外出自粛が続く中、子供の調理実習にもなることから、ご家庭でのスイーツ作りが流行っています。スイーツ作り自体は決して悪いことではありませんが、出来上がったスイーツの食べ過ぎで砂糖を多く摂取してしまうことが問題なのです。砂糖の代わりに別の選択肢があることをお伝えすべく、今回は色々な「甘み」につて語ります。
砂糖はブドウ糖と果糖でできた天然の甘味料です。進化医学的に言うと、人間は飢餓を乗り切るために砂糖が大好きになるように作られています。逆に言うと、砂糖を食べると代謝のスイッチが切り替わって、体脂肪を増やして肥満することで食料な水なしでも生存できる能力を高めようとしてしまうのです。そのため、全く同じカロリーを摂っていても、スイーツ大好きな人は内臓脂肪が多く、成人病になりやすい体質になるのです。
多くの天然甘味料にもブドウ糖と果糖が含まれます。たとえば、麦芽糖はブドウ糖2つの二糖類、乳糖(ラクトース)はブドウ糖とガラクトースの二糖類、典型的な蜂蜜の成分は、果糖38%、ブドウ糖31%、麦芽糖7%、ショ糖1%その他多糖類が2%、甘みの強いアガベシロップはほとんどが果糖(56−92%)とブドウ糖で、身体に良いとされるオリゴ糖はいろいろな2糖類と多糖類(食物繊維)の混合です。ただし、多糖類はあまり甘くないので、甘味料として売られているオリゴ糖にはかなりのショ糖が入っているのではないかと推測します。つまり、牛乳以外のほとんどの甘い食品には、「果糖」という代謝を「消費」から「蓄積」に変える化学物質が入っていることになります。
天然甘味料には大きく分けて、(1)食品中に微量に含まれている甘み成分を取り出し精製、濃縮したもの、(2)酵素処理等によって甘み成分を合成したものと(3)特殊な処理を伴わず食品のままで甘味料として利用されるものがあります。このうち(1)と(3)のグループは食品、(2)のグループは添加物として日本では扱われます。

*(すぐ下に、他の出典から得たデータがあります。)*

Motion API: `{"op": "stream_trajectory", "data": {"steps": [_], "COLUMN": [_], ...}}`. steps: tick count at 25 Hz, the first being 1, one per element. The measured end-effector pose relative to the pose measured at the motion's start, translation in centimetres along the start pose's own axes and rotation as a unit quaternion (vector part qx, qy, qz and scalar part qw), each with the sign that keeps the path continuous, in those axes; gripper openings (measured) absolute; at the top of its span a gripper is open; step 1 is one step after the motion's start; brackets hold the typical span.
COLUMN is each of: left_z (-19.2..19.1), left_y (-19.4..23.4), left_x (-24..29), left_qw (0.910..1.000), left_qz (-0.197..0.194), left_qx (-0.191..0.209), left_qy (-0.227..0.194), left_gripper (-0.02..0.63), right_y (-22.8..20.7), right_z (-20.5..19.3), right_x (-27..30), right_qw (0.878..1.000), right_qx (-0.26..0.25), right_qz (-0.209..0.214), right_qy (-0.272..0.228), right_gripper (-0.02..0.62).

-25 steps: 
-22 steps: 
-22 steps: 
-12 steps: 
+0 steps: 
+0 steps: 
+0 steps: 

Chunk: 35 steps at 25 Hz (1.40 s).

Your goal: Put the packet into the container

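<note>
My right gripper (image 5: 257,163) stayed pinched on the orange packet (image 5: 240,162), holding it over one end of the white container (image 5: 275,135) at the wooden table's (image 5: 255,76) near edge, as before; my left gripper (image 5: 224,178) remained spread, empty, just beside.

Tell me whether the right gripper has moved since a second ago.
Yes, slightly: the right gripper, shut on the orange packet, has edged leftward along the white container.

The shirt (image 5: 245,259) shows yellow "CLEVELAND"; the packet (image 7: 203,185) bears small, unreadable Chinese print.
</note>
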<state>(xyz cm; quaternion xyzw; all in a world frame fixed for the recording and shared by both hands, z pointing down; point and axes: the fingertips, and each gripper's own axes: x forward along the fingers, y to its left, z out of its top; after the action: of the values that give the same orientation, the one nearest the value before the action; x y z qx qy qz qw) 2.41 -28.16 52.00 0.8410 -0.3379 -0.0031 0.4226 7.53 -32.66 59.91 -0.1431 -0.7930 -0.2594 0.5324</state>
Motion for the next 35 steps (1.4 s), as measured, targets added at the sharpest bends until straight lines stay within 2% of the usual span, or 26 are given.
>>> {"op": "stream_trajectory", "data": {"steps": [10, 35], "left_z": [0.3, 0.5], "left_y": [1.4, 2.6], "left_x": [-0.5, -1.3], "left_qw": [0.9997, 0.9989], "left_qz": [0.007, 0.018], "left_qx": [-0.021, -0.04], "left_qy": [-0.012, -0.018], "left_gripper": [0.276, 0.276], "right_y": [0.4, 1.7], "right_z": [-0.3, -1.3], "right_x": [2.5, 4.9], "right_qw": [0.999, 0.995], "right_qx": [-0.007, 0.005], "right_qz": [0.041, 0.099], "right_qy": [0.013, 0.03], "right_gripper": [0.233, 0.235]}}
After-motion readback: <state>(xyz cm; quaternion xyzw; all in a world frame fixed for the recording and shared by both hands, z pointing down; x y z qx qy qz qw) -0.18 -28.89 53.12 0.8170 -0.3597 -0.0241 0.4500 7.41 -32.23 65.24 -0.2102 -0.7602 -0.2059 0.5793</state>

天然甘味料の中には、キシリトールやエリトリトールなど、血糖値を上げない甘味料も含まれます。キシリトールやエリトリトールは、糖アルコールというカテゴリーに分類されますが、お酒ではなく、食物繊維と同様の働きをします。キシリトールは砂糖と同等の甘味を持ち、エリトリトールは約7割程度の甘味があります。どちらも虫歯予防効果があり、腸内微生物の餌になります。
天然甘味料以外にも、人口甘味料があります。人口甘味料というと眉をひそめて「体に悪い」という方が多いのですが、現在売られている甘味料で体に悪いものはないと思います(もちろん、動物実験のようにバケツ一杯食べれば別ですが)。一方の砂糖は、高血圧、糖尿病を含む多くの成人病の原因になるだけではなく、がん細胞の成長を促進することが科学的に証明されています。
このブログの読者さんはもうご存知ですが、私は砂糖の代わりにキシリトールを使います。工業的には樹皮などを発酵させて作られる食物繊維ですが、プラム、いちご、カリフラワー、かぼちゃにも少量ながら含まれます。砂糖と同等の甘味を持ちながら人間は摂取量の半分程度しか吸収できず、血糖値を上げない、虫歯予防の効果がある、などの理由で医療現場でも使われる安全は自然食品です。ただし、犬は吸収してインスリン分泌を促進するため低血糖発作を起こす可能性があるため、決して犬には食べさせないでくださいね。